> Problem
An exact transcript of the records is what this task asks for.
── Excerpted records
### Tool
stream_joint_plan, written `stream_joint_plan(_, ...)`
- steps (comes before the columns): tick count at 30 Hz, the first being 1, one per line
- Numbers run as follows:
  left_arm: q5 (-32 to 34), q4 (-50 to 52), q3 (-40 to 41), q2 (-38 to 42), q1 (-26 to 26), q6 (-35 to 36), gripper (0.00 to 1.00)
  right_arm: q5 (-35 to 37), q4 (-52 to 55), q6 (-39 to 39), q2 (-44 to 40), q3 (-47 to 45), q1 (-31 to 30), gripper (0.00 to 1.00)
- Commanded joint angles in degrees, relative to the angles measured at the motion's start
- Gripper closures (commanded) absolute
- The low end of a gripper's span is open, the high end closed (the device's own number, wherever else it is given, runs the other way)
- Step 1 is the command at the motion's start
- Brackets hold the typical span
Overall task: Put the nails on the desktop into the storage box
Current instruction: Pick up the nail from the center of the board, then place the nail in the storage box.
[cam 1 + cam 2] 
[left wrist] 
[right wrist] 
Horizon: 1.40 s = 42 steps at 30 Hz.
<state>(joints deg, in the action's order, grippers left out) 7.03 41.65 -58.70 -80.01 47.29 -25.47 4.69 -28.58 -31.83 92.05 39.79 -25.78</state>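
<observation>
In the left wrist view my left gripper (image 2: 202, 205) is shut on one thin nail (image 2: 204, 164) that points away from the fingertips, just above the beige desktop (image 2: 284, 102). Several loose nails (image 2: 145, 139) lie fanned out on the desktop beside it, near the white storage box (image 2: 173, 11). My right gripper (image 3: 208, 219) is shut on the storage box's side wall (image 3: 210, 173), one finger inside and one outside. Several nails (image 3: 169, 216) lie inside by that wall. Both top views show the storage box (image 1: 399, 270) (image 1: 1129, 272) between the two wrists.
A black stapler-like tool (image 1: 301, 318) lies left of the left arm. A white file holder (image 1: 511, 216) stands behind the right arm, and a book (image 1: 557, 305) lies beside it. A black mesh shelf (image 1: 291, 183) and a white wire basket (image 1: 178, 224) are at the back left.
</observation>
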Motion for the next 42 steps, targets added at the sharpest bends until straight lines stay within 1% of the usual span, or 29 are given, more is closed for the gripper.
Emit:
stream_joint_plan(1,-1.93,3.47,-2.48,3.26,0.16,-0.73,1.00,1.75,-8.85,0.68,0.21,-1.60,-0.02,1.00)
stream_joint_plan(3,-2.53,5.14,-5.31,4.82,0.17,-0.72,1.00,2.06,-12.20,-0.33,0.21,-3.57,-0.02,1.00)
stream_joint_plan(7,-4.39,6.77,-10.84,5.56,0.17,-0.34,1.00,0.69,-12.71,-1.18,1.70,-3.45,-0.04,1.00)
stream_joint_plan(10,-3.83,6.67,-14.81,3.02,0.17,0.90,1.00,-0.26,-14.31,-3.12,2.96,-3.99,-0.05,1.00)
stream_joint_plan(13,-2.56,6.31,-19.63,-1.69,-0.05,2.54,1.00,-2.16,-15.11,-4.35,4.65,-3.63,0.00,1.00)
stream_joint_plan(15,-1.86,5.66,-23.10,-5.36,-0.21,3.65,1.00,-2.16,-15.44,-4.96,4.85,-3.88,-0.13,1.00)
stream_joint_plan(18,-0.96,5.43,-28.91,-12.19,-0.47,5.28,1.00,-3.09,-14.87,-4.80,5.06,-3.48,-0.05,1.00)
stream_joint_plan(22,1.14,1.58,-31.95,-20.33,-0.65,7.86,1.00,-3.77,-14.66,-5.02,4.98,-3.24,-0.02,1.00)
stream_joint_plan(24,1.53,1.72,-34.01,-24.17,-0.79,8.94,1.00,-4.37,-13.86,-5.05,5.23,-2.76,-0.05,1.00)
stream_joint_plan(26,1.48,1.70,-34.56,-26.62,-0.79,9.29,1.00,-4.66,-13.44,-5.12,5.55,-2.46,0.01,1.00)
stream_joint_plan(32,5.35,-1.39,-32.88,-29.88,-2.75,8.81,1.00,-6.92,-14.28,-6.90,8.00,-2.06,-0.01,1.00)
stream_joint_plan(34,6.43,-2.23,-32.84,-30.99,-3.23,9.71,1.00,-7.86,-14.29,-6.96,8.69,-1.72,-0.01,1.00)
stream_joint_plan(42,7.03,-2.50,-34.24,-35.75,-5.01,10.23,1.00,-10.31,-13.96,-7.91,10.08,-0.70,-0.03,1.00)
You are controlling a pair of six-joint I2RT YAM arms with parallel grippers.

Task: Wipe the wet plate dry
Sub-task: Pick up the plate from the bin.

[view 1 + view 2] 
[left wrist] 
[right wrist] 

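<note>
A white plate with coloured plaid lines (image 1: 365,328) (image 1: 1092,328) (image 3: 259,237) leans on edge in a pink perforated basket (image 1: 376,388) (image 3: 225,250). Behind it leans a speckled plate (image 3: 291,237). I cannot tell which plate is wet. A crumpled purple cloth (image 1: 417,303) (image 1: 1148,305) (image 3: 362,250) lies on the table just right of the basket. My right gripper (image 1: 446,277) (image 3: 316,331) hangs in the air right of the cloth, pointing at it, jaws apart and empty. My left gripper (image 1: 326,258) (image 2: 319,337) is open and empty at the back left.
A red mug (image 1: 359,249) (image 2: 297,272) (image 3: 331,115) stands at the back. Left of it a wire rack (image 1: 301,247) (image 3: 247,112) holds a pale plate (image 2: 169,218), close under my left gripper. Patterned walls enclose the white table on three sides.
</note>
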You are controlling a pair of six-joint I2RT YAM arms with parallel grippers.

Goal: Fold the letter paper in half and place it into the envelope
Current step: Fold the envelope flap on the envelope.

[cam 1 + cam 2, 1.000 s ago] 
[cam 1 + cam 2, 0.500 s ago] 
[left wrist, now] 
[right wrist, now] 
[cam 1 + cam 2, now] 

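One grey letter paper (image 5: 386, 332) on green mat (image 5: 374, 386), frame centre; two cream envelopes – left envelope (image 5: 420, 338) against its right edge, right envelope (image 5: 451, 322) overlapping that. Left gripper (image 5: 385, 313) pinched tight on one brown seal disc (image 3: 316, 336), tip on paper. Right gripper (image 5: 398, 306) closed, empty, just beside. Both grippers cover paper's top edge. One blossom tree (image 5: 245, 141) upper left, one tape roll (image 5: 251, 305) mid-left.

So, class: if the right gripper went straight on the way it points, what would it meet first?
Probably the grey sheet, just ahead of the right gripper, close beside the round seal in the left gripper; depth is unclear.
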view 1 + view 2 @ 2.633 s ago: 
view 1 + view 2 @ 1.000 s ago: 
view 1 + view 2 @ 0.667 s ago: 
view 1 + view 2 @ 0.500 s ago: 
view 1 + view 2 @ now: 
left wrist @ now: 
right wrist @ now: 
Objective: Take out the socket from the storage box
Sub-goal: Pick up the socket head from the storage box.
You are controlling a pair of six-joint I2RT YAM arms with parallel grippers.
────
> Task response
### Tool
stream_joint_plan, written `stream_joint_plan(_, ...)`
- steps (comes before the columns): tick count at 30 Hz, the first being 1, one per line
- Numbers run as follows:
  left_arm: q5 (-32 to 34), q4 (-50 to 52), q3 (-40 to 41), q2 (-38 to 42), q1 (-26 to 26), q6 (-35 to 36), gripper (0.00 to 1.00)
  right_arm: q5 (-35 to 37), q4 (-52 to 55), q6 (-39 to 39), q2 (-44 to 40), q3 (-47 to 45), q1 (-31 to 30), gripper (0.00 to 1.00)
- Commanded joint angles in degrees, relative to the angles measured at the motion's start
- Gripper closures (commanded) absolute
- The low end of a gripper's span is open, the high end closed (the device's own number, wherever else it is given, runs the other way)
- Step 1 is the command at the motion's start
- Brackets hold the typical span
Overall task: Put the nails on the desktop into the storage box
Current instruction: Pick up the nail from the center of the board, then place the nail in the storage box.
[cam 1 + cam 2] 
[left wrist] 
[right wrist] 
Horizon: 1.40 s = 42 steps at 30 Hz.
<state>(joints deg, in the action's order, grippers left out) 7.03 41.65 -58.70 -80.01 47.29 -25.47 4.69 -28.58 -31.83 92.05 39.79 -25.78</state>
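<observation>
In the left wrist view my left gripper (image 2: 202, 205) is shut on one thin nail (image 2: 204, 164) that points away from the fingertips, just above the beige desktop (image 2: 284, 102). Several loose nails (image 2: 145, 139) lie fanned out on the desktop beside it, near the white storage box (image 2: 173, 11). My right gripper (image 3: 208, 219) is shut on the storage box's side wall (image 3: 210, 173), one finger inside and one outside. Several nails (image 3: 169, 216) lie inside by that wall. Both top views show the storage box (image 1: 399, 270) (image 1: 1129, 272) between the two wrists.
A black stapler-like tool (image 1: 301, 318) lies left of the left arm. A white file holder (image 1: 511, 216) stands behind the right arm, and a book (image 1: 557, 305) lies beside it. A black mesh shelf (image 1: 291, 183) and a white wire basket (image 1: 178, 224) are at the back left.
</observation>
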Motion for the next 42 steps, targets added at the sharpest bends until straight lines stay within 1% of the usual span, or 29 are given, more is closed for the gripper.
Emit:
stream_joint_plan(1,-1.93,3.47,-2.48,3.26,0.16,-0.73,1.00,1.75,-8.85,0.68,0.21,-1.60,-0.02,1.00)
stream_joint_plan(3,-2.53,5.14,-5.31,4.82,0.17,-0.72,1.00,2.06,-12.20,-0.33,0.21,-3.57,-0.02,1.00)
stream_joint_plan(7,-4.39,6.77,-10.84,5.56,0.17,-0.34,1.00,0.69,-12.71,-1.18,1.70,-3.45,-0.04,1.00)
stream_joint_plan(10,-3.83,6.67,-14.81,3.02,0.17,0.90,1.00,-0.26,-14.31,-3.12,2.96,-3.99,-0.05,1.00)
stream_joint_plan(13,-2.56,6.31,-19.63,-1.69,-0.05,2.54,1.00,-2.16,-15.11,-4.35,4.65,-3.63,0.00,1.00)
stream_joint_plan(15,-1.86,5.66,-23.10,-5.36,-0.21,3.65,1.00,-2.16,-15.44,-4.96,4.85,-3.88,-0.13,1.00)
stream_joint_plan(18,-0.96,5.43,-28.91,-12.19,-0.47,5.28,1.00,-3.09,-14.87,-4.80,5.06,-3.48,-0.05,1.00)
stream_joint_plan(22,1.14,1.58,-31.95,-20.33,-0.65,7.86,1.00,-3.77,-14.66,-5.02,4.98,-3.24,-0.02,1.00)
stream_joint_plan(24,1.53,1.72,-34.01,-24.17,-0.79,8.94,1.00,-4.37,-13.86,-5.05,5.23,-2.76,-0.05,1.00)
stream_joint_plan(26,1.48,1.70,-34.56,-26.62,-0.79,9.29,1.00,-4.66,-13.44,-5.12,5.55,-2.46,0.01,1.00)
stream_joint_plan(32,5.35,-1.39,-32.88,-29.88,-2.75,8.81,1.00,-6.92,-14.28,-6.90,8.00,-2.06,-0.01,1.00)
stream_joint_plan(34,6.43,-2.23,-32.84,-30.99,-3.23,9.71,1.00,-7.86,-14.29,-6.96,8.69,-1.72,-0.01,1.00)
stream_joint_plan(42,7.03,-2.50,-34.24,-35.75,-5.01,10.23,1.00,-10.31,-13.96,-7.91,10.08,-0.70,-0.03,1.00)
You are controlling a pair of six-joint I2RT YAM arms with parallel grippers.

Task: Wipe the wet plate dry
Sub-task: Pick up the plate from the bin.

[view 1 + view 2] 
[left wrist] 
[right wrist] 

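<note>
A white plate with coloured plaid lines (image 1: 365,328) (image 1: 1092,328) (image 3: 259,237) leans on edge in a pink perforated basket (image 1: 376,388) (image 3: 225,250). Behind it leans a speckled plate (image 3: 291,237). I cannot tell which plate is wet. A crumpled purple cloth (image 1: 417,303) (image 1: 1148,305) (image 3: 362,250) lies on the table just right of the basket. My right gripper (image 1: 446,277) (image 3: 316,331) hangs in the air right of the cloth, pointing at it, jaws apart and empty. My left gripper (image 1: 326,258) (image 2: 319,337) is open and empty at the back left.
A red mug (image 1: 359,249) (image 2: 297,272) (image 3: 331,115) stands at the back. Left of it a wire rack (image 1: 301,247) (image 3: 247,112) holds a pale plate (image 2: 169,218), close under my left gripper. Patterned walls enclose the white table on three sides.
</note>
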You are controlling a pair of six-joint I2RT YAM arms with parallel grippers.

Goal: Fold the letter paper in half and place it into the envelope
Current step: Fold the envelope flap on the envelope.

[cam 1 + cam 2, 1.000 s ago] 
[cam 1 + cam 2, 0.500 s ago] 
[left wrist, now] 
[right wrist, now] 
[cam 1 + cam 2, now] 

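One grey letter paper (image 5: 386, 332) on green mat (image 5: 374, 386), frame centre; two cream envelopes – left envelope (image 5: 420, 338) against its right edge, right envelope (image 5: 451, 322) overlapping that. Left gripper (image 5: 385, 313) pinched tight on one brown seal disc (image 3: 316, 336), tip on paper. Right gripper (image 5: 398, 306) closed, empty, just beside. Both grippers cover paper's top edge. One blossom tree (image 5: 245, 141) upper left, one tape roll (image 5: 251, 305) mid-left.

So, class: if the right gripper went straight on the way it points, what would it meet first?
Probably the grey sheet, just ahead of the right gripper, close beside the round seal in the left gripper; depth is unclear.
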view 1 + view 2 @ 2.633 s ago: 
view 1 + view 2 @ 1.000 s ago: 
view 1 + view 2 @ 0.667 s ago: 
view 1 + view 2 @ 0.500 s ago: 
view 1 + view 2 @ now: 
left wrist @ now: 
right wrist @ now: 
Objective: Take out the socket from the storage box
Sub-goal: Pick up the socket head from the storage box.
You are controlling a pair of six-joint I2RT YAM arms with parallel grippers.

The requested output has been produced.